Please retype the entries below word for word, passing over every picture.

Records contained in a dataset

---

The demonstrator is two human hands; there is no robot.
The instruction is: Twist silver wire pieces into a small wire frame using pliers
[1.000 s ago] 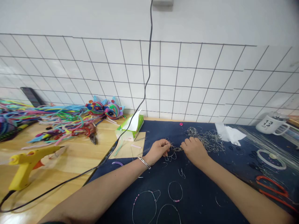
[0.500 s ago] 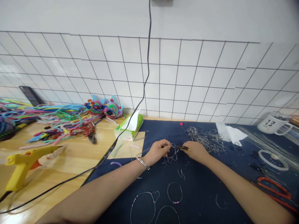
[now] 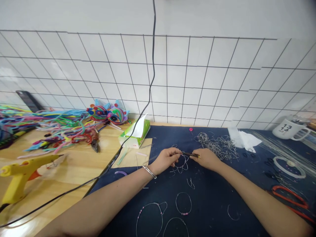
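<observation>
My left hand [image 3: 169, 160] pinches a looped wire piece [image 3: 182, 167], bent into petal-like curves that hang below the fingers. In my right hand [image 3: 206, 158] is a pair of pliers [image 3: 191, 154]; the fingers wrap its handles and the jaws point left, meeting the wire at my left fingertips. What exactly the jaws grip is too small to tell. Nearer me on the dark blue cloth [image 3: 209, 210] lie a small wire ring [image 3: 183, 204] with pink beads and a larger beaded wire ring [image 3: 149, 217]. A bent wire scrap [image 3: 190, 183] rests between them and my hands.
Tangled wire [image 3: 217, 146] sits beyond my right hand. At right are straight wires [image 3: 283, 149], red-handled scissors [image 3: 290, 196] and a white mug [image 3: 290, 129]. A tissue pack [image 3: 135, 135], a yellow glue gun [image 3: 22, 174] and colourful pipe cleaners [image 3: 61, 121] occupy the left. A black cable [image 3: 151, 89] hangs across.
The view has shifted slightly. Both hands stay close together at the wire piece, with the pliers' jaws still at the left fingertips; their handles have turned a little.
</observation>
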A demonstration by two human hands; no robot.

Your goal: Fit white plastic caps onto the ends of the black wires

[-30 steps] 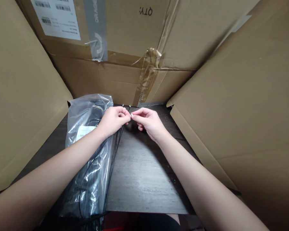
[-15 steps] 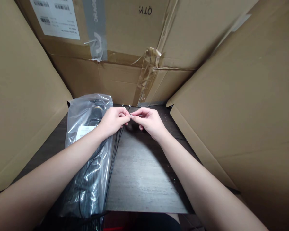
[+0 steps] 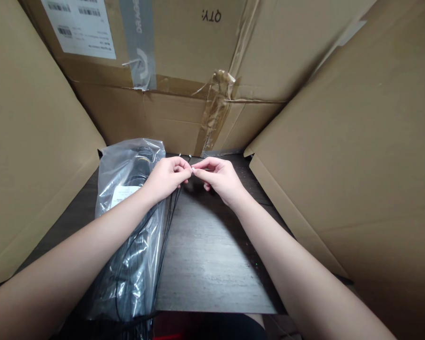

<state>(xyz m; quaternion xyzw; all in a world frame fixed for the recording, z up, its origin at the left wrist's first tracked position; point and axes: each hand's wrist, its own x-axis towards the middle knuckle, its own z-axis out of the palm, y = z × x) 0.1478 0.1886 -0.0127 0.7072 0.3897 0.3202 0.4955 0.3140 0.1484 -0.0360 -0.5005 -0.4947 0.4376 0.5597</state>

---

→ SOLUTION TO THE EXERCISE:
The demonstrator is two human hands; there is no robot.
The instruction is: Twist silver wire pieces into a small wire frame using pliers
[1.000 s ago] 
[0.500 s ago] 
[now] 
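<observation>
My left hand [image 3: 169, 160] pinches a looped wire piece [image 3: 182, 167], bent into petal-like curves that hang below the fingers. In my right hand [image 3: 206, 158] is a pair of pliers [image 3: 191, 154]; the fingers wrap its handles and the jaws point left, meeting the wire at my left fingertips. What exactly the jaws grip is too small to tell. Nearer me on the dark blue cloth [image 3: 209, 210] lie a small wire ring [image 3: 183, 204] with pink beads and a larger beaded wire ring [image 3: 149, 217]. A bent wire scrap [image 3: 190, 183] rests between them and my hands.
Tangled wire [image 3: 217, 146] sits beyond my right hand. At right are straight wires [image 3: 283, 149], red-handled scissors [image 3: 290, 196] and a white mug [image 3: 290, 129]. A tissue pack [image 3: 135, 135], a yellow glue gun [image 3: 22, 174] and colourful pipe cleaners [image 3: 61, 121] occupy the left. A black cable [image 3: 151, 89] hangs across.
The view has shifted slightly. Both hands stay close together at the wire piece, with the pliers' jaws still at the left fingertips; their handles have turned a little.
</observation>
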A demonstration by two human hands; no robot.

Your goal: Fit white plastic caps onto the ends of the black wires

[-30 steps] 
[-15 steps] 
[+0 steps] 

<state>(xyz m; quaternion xyzw; all in a world frame fixed for the recording, z up, its origin at the left wrist's first tracked position; point and axes: each hand's wrist, its own x-axis towards the middle knuckle, its own z-axis out of the palm, y = z × x) 0.1478 0.1886 -0.0127 0.7072 0.3897 0.3202 0.4955 0.3140 0.1484 -0.0360 -0.5005 -0.4947 0.4376 0.5597</state>

That completes the answer.